Task to carry out -> Of the entries below, restate word for word only the section that runs from the line with "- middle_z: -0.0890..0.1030" to the line with "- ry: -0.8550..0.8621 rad", counting both ends.

(Data Opens)

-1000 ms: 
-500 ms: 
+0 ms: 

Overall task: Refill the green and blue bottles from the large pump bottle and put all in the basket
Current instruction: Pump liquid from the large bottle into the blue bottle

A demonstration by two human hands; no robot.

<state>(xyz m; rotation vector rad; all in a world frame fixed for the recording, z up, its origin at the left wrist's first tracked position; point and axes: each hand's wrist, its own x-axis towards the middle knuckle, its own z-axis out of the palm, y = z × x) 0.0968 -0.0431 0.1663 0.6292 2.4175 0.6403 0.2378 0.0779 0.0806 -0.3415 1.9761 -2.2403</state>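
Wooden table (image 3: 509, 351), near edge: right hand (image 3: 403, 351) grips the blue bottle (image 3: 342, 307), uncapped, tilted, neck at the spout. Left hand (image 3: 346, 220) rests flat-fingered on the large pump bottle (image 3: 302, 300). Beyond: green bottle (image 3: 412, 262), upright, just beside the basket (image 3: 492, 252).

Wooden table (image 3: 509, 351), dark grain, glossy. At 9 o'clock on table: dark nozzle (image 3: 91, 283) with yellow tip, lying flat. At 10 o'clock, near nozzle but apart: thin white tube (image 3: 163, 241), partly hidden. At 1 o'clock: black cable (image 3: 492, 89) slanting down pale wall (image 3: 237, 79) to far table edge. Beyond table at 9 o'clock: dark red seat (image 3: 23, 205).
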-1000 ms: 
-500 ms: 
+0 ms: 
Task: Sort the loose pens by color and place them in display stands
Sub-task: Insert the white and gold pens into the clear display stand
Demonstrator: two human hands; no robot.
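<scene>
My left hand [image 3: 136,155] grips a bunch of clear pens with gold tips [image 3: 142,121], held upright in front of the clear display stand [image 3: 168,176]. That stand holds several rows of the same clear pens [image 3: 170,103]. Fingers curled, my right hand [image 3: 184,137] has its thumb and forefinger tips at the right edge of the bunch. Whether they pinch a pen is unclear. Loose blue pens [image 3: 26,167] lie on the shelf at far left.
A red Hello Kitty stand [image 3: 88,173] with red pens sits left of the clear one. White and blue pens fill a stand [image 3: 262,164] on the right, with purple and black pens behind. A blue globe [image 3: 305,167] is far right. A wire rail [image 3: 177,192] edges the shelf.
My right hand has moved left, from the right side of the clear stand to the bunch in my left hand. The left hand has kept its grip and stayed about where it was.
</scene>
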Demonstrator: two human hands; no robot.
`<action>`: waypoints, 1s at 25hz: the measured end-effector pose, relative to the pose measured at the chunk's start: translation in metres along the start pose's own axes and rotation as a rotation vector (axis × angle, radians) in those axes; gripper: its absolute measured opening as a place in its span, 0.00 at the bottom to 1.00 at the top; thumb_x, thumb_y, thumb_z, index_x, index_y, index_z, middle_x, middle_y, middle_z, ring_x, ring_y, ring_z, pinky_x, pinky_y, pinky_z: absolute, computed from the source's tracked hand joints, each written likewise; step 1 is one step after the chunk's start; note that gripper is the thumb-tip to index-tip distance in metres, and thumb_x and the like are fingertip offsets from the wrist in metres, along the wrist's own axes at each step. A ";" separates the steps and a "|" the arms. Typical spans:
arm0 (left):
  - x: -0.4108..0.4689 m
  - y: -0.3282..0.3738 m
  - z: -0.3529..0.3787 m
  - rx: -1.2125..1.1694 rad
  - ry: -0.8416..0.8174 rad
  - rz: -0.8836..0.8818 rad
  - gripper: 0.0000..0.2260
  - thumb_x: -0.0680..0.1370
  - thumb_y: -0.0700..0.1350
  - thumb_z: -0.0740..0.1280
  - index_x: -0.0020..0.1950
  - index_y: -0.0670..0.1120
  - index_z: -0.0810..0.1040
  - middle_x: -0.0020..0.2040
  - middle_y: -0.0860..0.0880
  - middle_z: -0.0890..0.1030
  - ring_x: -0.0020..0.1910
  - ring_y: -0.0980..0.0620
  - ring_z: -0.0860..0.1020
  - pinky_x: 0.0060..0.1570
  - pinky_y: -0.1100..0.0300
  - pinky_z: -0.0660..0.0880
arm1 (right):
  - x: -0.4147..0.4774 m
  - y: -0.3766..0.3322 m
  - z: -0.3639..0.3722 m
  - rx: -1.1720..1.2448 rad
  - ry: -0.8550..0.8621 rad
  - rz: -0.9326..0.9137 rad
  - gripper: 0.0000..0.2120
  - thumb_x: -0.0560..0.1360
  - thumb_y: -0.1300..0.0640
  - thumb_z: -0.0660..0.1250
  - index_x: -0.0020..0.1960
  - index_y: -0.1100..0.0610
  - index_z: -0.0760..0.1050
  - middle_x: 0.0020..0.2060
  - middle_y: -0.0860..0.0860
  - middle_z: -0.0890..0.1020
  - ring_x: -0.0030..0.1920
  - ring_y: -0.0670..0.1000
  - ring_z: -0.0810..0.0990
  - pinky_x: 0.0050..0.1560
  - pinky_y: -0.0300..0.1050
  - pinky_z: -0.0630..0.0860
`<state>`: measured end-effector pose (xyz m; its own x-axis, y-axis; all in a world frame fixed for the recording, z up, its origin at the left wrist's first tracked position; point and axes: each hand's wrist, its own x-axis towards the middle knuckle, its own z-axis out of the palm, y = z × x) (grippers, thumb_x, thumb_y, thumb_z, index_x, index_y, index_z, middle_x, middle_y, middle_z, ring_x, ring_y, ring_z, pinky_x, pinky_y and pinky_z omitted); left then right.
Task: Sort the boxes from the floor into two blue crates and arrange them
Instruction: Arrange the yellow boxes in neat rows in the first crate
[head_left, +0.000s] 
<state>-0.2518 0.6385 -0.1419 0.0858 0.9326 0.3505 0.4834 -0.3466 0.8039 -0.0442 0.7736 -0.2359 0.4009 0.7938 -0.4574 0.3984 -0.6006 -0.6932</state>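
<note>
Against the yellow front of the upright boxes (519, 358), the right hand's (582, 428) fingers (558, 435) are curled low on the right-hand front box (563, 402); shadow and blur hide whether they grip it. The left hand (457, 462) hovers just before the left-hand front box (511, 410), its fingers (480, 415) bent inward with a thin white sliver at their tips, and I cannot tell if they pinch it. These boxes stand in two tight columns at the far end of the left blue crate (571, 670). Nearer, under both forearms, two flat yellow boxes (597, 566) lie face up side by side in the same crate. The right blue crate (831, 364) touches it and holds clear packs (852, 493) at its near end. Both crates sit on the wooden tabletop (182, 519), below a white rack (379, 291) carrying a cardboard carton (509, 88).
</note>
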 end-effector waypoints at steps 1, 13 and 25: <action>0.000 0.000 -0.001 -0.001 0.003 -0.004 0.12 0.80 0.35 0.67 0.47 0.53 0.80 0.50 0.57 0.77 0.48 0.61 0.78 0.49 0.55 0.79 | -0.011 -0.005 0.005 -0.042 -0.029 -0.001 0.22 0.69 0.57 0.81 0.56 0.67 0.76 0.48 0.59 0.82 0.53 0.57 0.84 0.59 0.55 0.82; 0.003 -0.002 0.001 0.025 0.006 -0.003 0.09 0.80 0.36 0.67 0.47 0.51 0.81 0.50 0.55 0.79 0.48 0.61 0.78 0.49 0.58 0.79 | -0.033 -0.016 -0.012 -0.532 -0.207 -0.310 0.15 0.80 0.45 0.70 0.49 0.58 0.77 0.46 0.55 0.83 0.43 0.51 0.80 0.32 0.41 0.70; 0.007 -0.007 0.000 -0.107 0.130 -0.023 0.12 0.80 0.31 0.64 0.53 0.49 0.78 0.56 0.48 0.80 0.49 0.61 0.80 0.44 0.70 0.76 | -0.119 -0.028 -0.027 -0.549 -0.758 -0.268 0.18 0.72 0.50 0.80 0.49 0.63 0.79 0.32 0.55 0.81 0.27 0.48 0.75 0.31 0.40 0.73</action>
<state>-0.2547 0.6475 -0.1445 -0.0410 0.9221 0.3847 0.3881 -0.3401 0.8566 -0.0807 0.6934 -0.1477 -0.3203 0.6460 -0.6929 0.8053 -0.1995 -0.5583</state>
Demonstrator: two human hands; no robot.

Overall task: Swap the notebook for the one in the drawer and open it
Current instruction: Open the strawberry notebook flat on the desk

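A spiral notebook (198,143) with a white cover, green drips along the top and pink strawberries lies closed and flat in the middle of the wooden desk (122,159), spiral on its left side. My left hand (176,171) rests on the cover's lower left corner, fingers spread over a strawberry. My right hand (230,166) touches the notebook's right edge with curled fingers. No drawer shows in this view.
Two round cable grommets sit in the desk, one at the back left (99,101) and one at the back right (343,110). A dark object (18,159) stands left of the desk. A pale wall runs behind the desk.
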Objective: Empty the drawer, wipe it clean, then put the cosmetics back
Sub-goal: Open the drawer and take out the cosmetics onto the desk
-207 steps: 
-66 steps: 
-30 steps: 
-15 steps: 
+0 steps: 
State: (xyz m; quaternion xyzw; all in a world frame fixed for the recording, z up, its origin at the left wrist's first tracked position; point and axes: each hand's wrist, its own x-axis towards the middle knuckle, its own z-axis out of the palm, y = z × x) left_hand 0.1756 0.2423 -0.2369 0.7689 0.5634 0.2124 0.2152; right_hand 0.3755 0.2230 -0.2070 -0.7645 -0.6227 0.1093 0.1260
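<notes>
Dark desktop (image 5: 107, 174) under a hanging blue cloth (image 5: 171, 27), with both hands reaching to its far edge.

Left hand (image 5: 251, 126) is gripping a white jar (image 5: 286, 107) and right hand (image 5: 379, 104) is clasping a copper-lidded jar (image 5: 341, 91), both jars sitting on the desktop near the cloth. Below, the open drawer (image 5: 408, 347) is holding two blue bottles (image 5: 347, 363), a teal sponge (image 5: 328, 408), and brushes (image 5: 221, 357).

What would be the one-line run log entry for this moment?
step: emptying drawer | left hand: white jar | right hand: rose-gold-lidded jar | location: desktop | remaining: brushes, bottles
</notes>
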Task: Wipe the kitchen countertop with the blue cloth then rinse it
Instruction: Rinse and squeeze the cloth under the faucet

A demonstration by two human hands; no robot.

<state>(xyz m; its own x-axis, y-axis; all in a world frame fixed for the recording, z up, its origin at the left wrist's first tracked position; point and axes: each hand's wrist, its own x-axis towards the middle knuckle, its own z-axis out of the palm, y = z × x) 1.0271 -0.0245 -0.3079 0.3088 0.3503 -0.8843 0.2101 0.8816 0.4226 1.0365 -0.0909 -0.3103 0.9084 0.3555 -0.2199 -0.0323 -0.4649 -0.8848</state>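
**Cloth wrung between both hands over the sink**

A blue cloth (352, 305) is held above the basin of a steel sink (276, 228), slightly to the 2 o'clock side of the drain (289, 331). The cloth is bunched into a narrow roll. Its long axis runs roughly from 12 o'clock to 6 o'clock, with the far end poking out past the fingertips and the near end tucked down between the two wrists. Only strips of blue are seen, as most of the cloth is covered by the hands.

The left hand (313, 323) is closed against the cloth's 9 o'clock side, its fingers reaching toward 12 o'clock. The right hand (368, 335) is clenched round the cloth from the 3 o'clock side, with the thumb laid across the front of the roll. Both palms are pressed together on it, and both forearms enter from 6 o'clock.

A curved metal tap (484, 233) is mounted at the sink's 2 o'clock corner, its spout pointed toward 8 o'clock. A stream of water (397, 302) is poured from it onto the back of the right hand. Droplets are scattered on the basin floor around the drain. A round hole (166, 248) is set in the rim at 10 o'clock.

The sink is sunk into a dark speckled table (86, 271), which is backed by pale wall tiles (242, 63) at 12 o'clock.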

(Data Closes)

Solution to this problem ->
  - middle_z: -0.0890..0.1030
  - ring_x: -0.0020..0.1910
  - ring_y: -0.0980..0.0620
  - ring_z: -0.0860..0.1020
  - pinky_x: 0.0060..0.1570
  - pinky_y: -0.1100..0.0300
  - pinky_z: -0.0660..0.0880
arm1 (right):
  - x: -0.4147..0.4774 m
  - y: -0.3766..0.3322 m
  - z: -0.3639..0.3722 m
  - rx: -1.1720..1.2448 rad
  - ry: -0.8550..0.8621 rad

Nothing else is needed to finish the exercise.